» **Problem description**
Please transcribe the data below in full, word for word, without the images.

Start of Dataset excerpt

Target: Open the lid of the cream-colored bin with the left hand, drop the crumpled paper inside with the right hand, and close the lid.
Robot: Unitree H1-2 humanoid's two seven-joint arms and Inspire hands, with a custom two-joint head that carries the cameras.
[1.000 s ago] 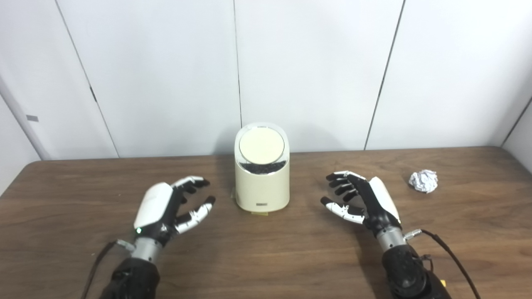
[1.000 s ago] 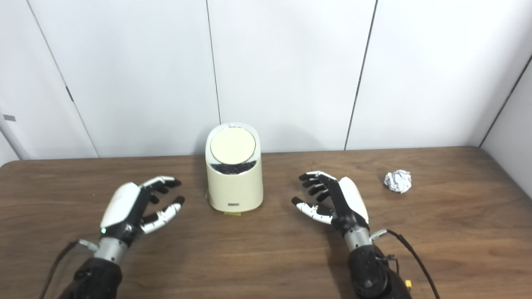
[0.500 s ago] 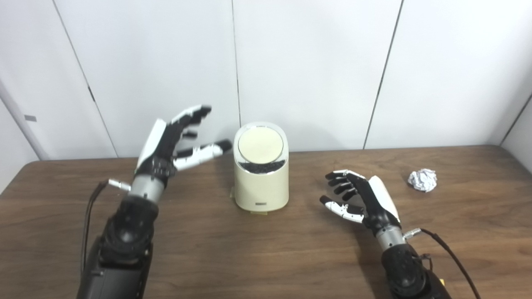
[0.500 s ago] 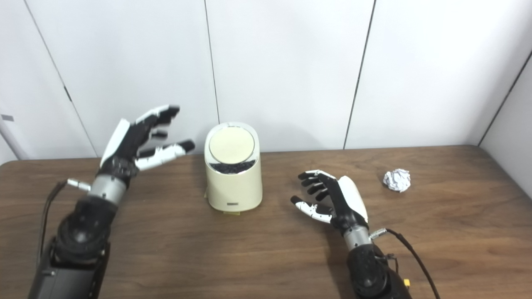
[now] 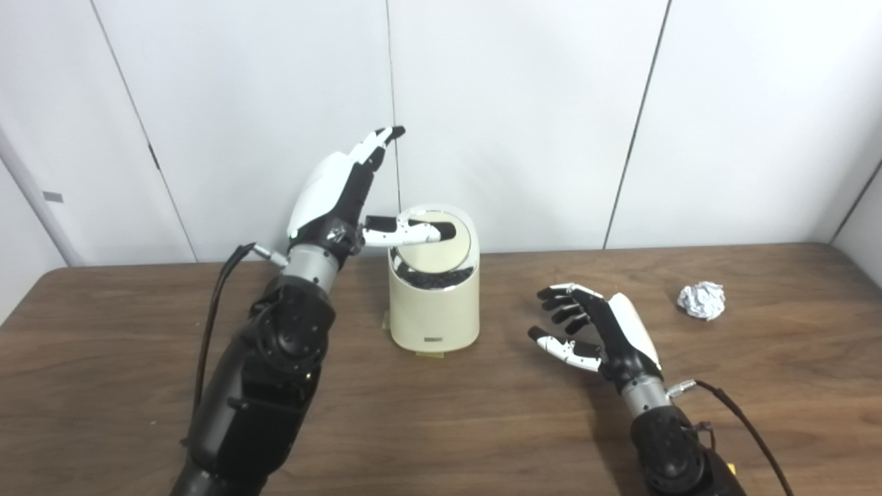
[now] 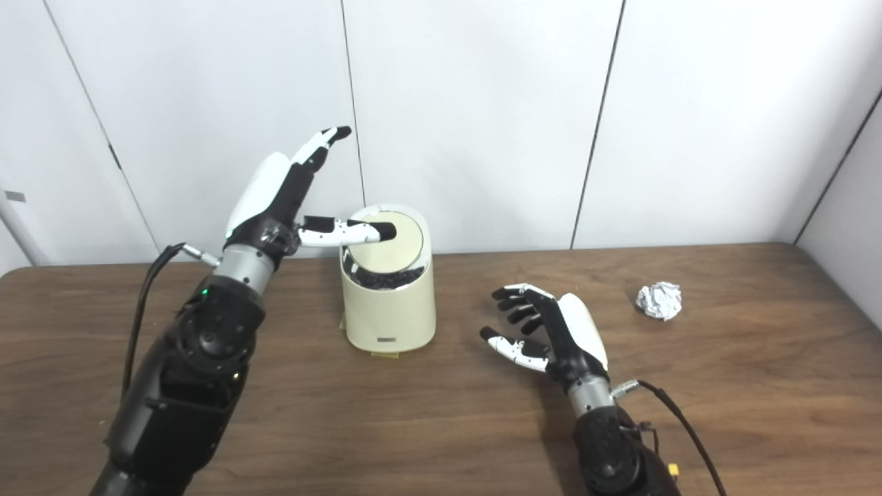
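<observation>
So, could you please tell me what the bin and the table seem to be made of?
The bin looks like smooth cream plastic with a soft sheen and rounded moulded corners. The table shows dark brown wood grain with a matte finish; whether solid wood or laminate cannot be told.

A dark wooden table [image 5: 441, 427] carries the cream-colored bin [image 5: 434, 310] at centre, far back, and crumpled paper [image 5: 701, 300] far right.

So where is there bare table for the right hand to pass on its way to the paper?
Bare table lies between the right hand and the crumpled paper, and along the whole front edge. It is crowded only at the bin, where the left hand reaches over the lid.
</observation>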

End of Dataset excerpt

» **Exercise answer**
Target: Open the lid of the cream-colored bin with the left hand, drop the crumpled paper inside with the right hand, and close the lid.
Robot: Unitree H1-2 humanoid's two seven-joint arms and Inspire hands, with a custom two-joint head that carries the cameras.
[1.000 s ago] 
[1.000 s ago] 
[0.500 s ago] 
[0.500 s ago] 
[now] 
[now] 
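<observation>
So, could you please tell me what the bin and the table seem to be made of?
The bin looks like smooth cream plastic with a soft sheen and rounded moulded corners. The table shows dark brown wood grain with a matte finish; whether solid wood or laminate cannot be told.

A dark wooden table [image 5: 441, 427] carries the cream-colored bin [image 5: 434, 310] at centre, far back, and crumpled paper [image 5: 701, 300] far right.

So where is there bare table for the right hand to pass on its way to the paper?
Bare table lies between the right hand and the crumpled paper, and along the whole front edge. It is crowded only at the bin, where the left hand reaches over the lid.
</observation>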

This exercise has been worked through to completion.